Blockchain and cryptocurrency professionals on LinkedIn are under a new phishing threat that’s targeting them disguised as crypto-related job offers advertised on the platform.
A new report by Finland-based Cyber Security Firm F-secure has linked the attack to one of the most infamous and allegedly State-backed North Korean hacking group, Lazarus, which targets organizations globally for financial gains.
F-Secure stated that unsuspecting professions received a fake blockchain listing message which included a word document with an embedded malicious code. F-Secure found that certain details of the document such as word count, authors, and names were similar to previously archived malware by VirusTotal internet security website.
The report said that the malware would execute upon opening the document and fetch important information from the victim’s computer or phone, such as logins to crypto wallets and steal crypto funds.
F-secure further ascertained that the attack was meticulously calculated, with Lazarus going to great lengths to cover their tracks by trying to erase any traces that could be linked back to the hackers.
“Lazarus Group invested significant effort to evade the target organization’s defenses during the attack, such as by disabling anti-virus software, on the compromised hosts, and removing evidence of their malicious implants.”
Lazarus Group Is Expanding Attacks in the Crypto Space
While Lazarus has been linked to multiple large-scale attacks on many institutions in the past including banks, this is the second time that the group is directly targeting the crypto industry.
In October 2019, Lazarus used a fake cryptocurrency exchange to target Apple Mac users by creating a backdoor into their computers.
The firm is now advising targeted organizations to use the information to protect their networks and slow down the hackers in the future, which will also raise their cost of operations.
“It is F-Secure’s assessment that the group will continue to target organizations within the cryptocurrency vertical while it remains such a profitable pursuit, but may also expand to target supply chain elements of the vertical to increase returns and longevity of the campaign.”

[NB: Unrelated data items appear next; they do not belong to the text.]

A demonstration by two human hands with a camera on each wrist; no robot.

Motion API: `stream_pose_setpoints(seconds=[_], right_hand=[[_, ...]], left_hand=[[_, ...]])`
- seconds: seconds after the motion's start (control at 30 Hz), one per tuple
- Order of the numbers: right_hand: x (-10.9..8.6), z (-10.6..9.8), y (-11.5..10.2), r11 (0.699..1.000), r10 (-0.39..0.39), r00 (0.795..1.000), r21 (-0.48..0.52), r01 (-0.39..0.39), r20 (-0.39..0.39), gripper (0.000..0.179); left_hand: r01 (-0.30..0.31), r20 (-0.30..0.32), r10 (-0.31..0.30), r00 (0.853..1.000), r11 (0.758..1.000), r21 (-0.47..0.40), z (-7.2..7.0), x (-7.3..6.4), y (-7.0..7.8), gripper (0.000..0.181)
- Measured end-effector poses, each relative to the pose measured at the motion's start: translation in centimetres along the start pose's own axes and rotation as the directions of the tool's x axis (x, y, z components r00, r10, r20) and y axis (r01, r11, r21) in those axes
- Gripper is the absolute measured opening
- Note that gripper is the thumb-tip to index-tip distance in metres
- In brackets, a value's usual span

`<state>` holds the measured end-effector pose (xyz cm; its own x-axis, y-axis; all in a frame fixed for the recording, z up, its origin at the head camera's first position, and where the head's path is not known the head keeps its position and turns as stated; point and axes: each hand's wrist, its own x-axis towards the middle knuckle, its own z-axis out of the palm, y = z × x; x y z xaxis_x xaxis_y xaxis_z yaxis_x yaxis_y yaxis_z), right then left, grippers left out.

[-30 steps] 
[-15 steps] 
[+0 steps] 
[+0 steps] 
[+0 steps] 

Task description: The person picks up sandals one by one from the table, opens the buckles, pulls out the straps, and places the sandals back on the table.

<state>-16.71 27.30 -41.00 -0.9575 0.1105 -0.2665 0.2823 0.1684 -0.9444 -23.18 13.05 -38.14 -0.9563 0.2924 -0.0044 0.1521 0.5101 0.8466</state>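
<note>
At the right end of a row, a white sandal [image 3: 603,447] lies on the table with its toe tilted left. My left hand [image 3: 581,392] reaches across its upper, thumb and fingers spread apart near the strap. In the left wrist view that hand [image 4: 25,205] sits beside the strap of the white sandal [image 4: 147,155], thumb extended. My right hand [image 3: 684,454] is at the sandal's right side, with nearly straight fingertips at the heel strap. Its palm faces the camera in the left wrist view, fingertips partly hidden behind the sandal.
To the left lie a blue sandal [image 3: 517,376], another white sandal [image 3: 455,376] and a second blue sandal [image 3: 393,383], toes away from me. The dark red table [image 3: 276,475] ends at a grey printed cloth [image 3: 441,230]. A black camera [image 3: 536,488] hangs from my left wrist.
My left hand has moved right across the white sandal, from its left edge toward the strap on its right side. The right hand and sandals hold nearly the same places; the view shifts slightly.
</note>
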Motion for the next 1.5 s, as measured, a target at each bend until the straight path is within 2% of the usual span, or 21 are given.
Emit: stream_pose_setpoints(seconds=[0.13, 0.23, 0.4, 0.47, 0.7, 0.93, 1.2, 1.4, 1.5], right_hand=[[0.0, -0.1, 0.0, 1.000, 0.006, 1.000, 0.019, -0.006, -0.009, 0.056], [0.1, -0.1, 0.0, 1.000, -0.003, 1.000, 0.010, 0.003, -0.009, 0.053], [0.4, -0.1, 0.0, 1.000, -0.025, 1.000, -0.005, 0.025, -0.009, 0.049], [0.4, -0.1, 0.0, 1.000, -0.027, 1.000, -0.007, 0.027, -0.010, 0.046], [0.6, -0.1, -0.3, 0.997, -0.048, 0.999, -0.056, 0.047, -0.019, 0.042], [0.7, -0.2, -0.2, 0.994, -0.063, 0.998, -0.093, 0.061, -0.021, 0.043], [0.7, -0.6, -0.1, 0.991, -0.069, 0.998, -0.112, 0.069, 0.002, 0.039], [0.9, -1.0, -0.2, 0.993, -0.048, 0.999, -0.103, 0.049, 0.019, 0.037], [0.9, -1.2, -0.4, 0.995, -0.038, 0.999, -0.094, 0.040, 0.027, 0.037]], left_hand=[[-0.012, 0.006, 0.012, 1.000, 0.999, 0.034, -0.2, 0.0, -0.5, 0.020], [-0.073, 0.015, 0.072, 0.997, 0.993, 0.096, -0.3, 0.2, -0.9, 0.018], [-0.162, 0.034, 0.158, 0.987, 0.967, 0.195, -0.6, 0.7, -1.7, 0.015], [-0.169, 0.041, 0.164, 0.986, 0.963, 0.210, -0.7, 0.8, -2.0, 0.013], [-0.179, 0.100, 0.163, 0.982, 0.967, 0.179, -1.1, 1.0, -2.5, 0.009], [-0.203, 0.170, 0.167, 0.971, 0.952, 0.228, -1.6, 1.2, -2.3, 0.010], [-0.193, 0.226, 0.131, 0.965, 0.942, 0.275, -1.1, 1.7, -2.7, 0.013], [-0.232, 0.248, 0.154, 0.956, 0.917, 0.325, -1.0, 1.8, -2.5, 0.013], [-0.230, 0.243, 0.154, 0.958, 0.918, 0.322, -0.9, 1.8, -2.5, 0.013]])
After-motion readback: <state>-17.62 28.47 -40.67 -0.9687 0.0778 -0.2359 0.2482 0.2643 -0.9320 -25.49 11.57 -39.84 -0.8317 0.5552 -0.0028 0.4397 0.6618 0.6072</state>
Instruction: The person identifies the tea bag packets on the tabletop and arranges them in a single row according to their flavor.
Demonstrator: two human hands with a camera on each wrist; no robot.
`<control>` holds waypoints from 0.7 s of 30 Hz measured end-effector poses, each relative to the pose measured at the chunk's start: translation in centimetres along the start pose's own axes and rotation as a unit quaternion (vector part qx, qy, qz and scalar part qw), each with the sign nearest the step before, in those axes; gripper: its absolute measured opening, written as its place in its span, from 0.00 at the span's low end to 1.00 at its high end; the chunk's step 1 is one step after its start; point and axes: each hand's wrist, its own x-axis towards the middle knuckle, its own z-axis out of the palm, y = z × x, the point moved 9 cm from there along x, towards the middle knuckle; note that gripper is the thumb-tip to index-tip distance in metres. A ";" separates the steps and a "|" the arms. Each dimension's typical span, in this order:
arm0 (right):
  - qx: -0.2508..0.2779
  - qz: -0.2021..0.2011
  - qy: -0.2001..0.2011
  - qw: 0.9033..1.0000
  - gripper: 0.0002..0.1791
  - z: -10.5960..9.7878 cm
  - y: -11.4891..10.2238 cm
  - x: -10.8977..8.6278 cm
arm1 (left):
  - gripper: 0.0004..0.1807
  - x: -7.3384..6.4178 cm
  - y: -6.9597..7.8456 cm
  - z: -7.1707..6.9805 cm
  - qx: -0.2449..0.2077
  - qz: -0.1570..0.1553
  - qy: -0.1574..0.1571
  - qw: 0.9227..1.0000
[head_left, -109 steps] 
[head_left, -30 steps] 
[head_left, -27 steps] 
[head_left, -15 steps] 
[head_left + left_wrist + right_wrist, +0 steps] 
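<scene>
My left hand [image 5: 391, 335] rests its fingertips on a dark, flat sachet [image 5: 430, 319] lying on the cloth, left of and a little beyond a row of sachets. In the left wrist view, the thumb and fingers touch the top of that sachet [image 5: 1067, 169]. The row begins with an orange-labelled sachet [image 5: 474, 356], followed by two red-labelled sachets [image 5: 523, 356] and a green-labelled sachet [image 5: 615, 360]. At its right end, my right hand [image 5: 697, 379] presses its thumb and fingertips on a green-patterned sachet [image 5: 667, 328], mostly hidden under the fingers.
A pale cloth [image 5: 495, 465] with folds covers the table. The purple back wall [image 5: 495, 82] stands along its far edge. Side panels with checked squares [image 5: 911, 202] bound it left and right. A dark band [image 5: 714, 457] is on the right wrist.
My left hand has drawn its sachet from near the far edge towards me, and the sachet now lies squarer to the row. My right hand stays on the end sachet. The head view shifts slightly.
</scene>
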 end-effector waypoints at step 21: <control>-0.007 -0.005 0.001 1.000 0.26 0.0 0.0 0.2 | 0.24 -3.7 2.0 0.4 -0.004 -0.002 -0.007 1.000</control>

Lazarus Is Part of North Korea’s Army of Hackers
Lazarus is part of two other hacking groups Andariel and Bluenoroff which are all alleged to be under the control of the North Korean Intelligence Bureau. In September 2019, the US Treasury announced sanctions on all three groups following their multiple attacks on institutions in the US, Canada, Europe, Australia, Japan, and more.
The US government has also accused the Lazarus group of being behind the large-scale 51% cryptocurrency attacks that saw the hackers net over $571 million across different exchanges. Some of their famous malware include WannaCry RansomWare and Cryptoworm.
A report released in July stated that North Korea has an army of over 6000 hackers who are trained to carry out different kinds of cyber-attacks. While no arrests have ever been made, the groups managed to make away with hundreds of millions repeatedly which the UN says North Korea uses to fund its Nuclear weapons program.